Il rivoluzionario non accetta, infatti, la realtà storica nel suo divenire, nel suo progresso lento e continuo poiché storico. Il rivoluzionario quindi sarà necessario, ma non potrà essere considerato l’uomo nel suo aspetto più proprio. Bisogna puntualizzare che comunque questa posizione del rivoluzionario è assolutamente maggiormente autentica e preferibile rispetto a quella del reazionario. In quanto sotto la grande possibilità positiva (evangelica, e che protesta!), è l’Amore a giudicare il reazionario definitivamente nel torto, nonostante il torto in cui si trova il rivoluzionario se agisce. Poiché amandoci gli uni gli altri secondo il comandamento nuovo di Gesù, non possiamo voler mantenere l’ordine esistente come tale. Noi attuiamo il comandamento dell’Amore e così il “Nuovo abbatte il vecchio”… “vi è stato detto ma io vi dico…”.
La possibilità nuova che si apre è quella che qualcuno ha chiamato “l’in-azione”. “Che altro posso fare di fronte al “nemico” dopo la riflessione critica, se non ritornare da ogni fare originario, da ogni risposta alla domanda, da ogni azione alla presupposizione?!... Deo soli gloria…”

Il sognatore dal canto suo mescola e combina in sé le potenzialità e le caratteristiche del rivoluzionario e della realtà, secondo una creatività propria, cogliendone così gli aspetti d’ulteriorità, di superamento, rimanendo disinteressato a una realizzazione storica di ciò che sogna.

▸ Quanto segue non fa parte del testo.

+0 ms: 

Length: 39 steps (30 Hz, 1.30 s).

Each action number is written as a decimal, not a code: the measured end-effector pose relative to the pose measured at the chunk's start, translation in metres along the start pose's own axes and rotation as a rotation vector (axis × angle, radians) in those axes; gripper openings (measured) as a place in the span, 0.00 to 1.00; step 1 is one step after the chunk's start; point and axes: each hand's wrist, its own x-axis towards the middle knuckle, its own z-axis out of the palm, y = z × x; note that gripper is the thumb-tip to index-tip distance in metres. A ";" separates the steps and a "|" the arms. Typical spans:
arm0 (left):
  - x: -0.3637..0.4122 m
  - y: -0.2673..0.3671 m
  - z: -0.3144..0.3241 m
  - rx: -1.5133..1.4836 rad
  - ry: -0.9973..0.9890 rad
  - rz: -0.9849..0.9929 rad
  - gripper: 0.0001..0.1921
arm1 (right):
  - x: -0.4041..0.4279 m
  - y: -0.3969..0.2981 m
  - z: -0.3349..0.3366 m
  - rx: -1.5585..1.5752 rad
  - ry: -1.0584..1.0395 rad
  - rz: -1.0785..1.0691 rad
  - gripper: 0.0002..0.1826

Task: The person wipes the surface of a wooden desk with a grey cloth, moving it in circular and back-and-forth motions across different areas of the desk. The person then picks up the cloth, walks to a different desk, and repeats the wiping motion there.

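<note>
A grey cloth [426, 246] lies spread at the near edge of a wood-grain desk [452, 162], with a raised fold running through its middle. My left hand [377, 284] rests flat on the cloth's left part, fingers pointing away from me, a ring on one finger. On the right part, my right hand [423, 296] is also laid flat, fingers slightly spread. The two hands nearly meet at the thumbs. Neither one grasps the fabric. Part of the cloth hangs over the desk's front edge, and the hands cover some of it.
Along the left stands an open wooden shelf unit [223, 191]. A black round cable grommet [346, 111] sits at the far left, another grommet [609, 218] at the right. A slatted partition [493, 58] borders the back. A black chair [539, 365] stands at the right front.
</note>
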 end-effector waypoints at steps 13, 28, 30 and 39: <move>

È semplicemente stupito di poter e di aver sognato una ulteriorità della realtà. Il sognatore è colui che davvero è affascinato e nutrito dall’Ulteriorità che lo interroga nella realtà, che produce in esso domande. Così il sognatore avrà il compito di convertire il rivoluzionario a una precedenza dell’Ulteriorità del sogno, sopra e prima del cambiamento storico. D’altro canto il rivoluzionario avrà fornito quella previa e necessaria critica rivoluzionaria che permette un ancoraggio del sognatore alla realtà e che rivela la crisi in cui versano tutte le strutture e i tentativi, religioni e pensieri umani. Sinteticamente potremmo dire che il sognatore si apre alla possibilità che un altro agisca attraverso di lui. Lasciando, cioè, che accada ciò che in relazione con la realtà ha sognato e che con la critica rivoluzionaria ha scoperto di non possedere. È la profezia dell’Avvento di una “impossibile possibilità che accada”, proprio lì dove ci si trova senza alcun sufficiente ostacolo che possa arrestarlo, il Regno del Padre nella storia dell’uomo… Freud direbbe: “che è un Dio, questo, che alla lunga ha la meglio, vince”… e noi aggiungiamo perché vuole tutti e patisce per tutti il nostro lasciarci liberi.